Em Sergipe, a crise na alfabetização infantil é um reflexo direto da má gestão dos recursos nas redes municipais, responsáveis por 80% da educação básica. A situação local ecoa um problema nacional, com oito estados brasileiros apresentando índices alarmantes de crianças não alfabetizadas. Desigualdades estruturais e a falta de acompanhamento pedagógico agravam ainda mais o quadro.
Diante desse cenário, o TCE/SE tem intensificado suas ações, através do Pacto pela Educação, coordenado pela conselheira Susana Azevedo e pelo procurador João Augusto Bandeira dos Anjos de Melo. O objetivo é sensibilizar e orientar os gestores municipais, implementando ferramentas de monitoramento e transparência no uso dos recursos destinados à educação. “É preciso o engajamento de todos os municípios sergipanos nas avaliações formativas do Compromisso Nacional da Criança Alfabetizada”, enfatiza o procurador Bandeira dos Anjos.
Apesar dos investimentos significativos, que chegam a 30% do orçamento municipal, os resultados são desanimadores. Em Pedrinhas, por exemplo, apenas 14% dos alunos da educação básica são alfabetizados.

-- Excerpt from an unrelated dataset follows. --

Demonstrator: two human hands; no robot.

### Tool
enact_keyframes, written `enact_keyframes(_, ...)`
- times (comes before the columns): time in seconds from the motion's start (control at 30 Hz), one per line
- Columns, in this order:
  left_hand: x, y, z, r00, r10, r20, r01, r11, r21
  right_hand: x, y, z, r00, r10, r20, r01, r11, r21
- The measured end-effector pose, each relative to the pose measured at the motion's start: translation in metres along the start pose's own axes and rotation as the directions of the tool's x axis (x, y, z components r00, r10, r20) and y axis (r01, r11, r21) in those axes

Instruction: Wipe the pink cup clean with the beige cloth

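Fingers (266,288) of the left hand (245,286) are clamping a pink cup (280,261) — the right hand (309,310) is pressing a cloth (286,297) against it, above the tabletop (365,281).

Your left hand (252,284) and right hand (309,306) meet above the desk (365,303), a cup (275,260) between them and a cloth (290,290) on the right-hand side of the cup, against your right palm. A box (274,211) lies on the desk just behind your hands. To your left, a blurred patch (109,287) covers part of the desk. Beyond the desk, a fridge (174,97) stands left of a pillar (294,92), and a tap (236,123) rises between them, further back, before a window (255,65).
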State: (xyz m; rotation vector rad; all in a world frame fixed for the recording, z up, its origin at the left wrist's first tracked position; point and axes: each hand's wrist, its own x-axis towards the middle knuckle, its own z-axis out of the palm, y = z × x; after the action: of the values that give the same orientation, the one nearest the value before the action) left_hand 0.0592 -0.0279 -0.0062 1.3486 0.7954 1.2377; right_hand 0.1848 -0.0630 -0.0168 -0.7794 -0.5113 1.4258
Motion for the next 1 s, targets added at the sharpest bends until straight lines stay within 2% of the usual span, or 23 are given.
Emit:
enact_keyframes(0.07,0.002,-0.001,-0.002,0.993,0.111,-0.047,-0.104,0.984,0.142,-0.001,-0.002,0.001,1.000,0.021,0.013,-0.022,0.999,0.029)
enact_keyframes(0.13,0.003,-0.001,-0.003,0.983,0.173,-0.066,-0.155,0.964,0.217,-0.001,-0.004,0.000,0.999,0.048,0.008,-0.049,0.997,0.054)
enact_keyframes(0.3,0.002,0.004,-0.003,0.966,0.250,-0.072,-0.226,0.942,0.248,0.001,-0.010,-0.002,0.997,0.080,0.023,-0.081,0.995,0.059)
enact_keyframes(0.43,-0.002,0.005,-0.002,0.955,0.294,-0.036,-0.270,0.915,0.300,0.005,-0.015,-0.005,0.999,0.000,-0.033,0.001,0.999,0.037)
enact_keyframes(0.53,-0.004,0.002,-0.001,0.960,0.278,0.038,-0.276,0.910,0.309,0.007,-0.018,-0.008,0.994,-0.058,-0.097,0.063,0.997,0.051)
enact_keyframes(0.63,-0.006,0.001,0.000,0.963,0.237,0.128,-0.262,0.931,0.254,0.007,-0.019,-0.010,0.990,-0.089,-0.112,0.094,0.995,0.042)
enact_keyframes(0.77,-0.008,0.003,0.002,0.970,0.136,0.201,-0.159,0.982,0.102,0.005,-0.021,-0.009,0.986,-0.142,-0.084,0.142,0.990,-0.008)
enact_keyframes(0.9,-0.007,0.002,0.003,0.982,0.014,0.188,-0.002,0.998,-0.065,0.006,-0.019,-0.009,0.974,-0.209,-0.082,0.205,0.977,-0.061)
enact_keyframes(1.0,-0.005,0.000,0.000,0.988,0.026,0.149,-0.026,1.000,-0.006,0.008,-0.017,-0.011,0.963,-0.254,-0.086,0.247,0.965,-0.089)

Essa discrepância evidencia a urgência de uma fiscalização mais rigorosa, que avalie não apenas os valores aplicados, mas a qualidade do gasto público e seu impacto real no aprendizado.
O Tribunal de Contas de Santa Catarina serve de exemplo, analisando indicadores de desempenho e aprendizagem para influenciar a aprovação ou rejeição das contas municipais. Em Sergipe, o desafio é claro: transformar investimentos em resultados concretos na alfabetização. Caso contrário, o discurso de cumprimento da lei soa vazio, e a responsabilidade recai sobre os gestores públicos.